No, it comes from understanding that voting third party in this past election was a predictable disaster for this nation. One could have been sensible and voted for Hillary and then voted third party everywhere else.
And if third party voters actually, truly, honestly gave half a fuck about their chosen third party, which they don't, but if they did, they would have managed to have gotten them on the ballot in a lot more places. They'd be working now instead of waiting for four years to play the no-risk game of "I'm gonna run for President even though the only effect I'll have is either nothing or to get someone like George W. Bush or Donald Trump elected, thereby fucking everyone in the U.S. for the next four years. That's because I'm principled."
Quote:They are held up as the "major" parties, and people accept that as the norm, so third parties are often seen as "bad" or "lesser" off the bat. This, is what is truly damaging, IMO.
This^ is total bullshit. Get over it. What's truly damaging is that Donald Trump is going to be POTUS.
Quote:So are third parties a damaging dead weight on their closest ideologically aligned "major" party, or are "major" parties a damaging dead weight on the third parties?
I don't know. Since we're on the verge of being Great Again, let's just wait and find out.

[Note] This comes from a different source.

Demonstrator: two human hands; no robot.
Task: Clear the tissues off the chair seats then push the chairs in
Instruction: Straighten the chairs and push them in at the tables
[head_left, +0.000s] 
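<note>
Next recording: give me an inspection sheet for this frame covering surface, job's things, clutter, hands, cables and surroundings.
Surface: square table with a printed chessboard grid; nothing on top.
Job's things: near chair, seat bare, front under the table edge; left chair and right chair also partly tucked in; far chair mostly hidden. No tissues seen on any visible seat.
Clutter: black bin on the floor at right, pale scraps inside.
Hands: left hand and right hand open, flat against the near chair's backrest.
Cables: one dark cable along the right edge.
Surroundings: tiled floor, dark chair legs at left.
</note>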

Quote:No party has a right to your vote, and all votes are supposedly equal, and all voters have a free choice in who they vote for. If a person votes third party, more often than not, it's because they believe that third party is better than one of the major parties. If that party didn't exist, would they have voted for a major party? Maybe, maybe not. The fact is, they didn't.

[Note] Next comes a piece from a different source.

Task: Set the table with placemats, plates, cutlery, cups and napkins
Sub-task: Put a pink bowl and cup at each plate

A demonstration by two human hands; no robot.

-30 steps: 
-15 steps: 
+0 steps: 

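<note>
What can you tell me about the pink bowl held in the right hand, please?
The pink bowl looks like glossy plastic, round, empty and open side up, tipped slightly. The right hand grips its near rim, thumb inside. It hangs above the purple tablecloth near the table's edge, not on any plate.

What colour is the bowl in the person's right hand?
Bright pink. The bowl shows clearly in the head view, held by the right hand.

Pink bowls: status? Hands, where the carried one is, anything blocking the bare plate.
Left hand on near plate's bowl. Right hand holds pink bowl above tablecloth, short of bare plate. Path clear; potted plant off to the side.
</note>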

Votes are not counted equally in the electoral college system, which is why, if one pays attention, they'll realize that Stein voters played a huge role in getting Trump elected. If a person votes Whatever way but can't distinguish from disaster, then what does that say about the person casting that vote?

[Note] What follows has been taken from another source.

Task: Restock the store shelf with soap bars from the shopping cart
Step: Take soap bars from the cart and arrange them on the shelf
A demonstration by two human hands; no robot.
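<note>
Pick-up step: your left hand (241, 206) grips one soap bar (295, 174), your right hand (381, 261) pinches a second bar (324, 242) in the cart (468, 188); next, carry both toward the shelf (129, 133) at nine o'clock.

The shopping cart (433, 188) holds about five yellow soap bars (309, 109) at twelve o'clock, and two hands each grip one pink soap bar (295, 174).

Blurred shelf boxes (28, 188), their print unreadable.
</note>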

Quote:That's the crux of the matter for me. Clinton failed to get enough people to vote for her, so did Stein, so did Johnson, so did any other third party candidate. They are all in the same boat.[/quote]
No, they weren't all in the same boat. The third parties were in the boat that had no chance to make the first quarter mile in a thousand mile race but were close enough to shoot a fucking torpedo at Clinton and give us Trump.
Third party voters can rationalize this horse-shit all they want, just like they're still doing about Nader, but the fact is there are hundreds of thousands of dead people and several trillion dollars worth of debt because they decided to vote for a third party nothing-fuck who had no chance of doing anything except getting the worst person elected.
That's the reality. So maybe in 2020 you can make that massive sacrifice and not cast a vote that amount to a vote for Trump.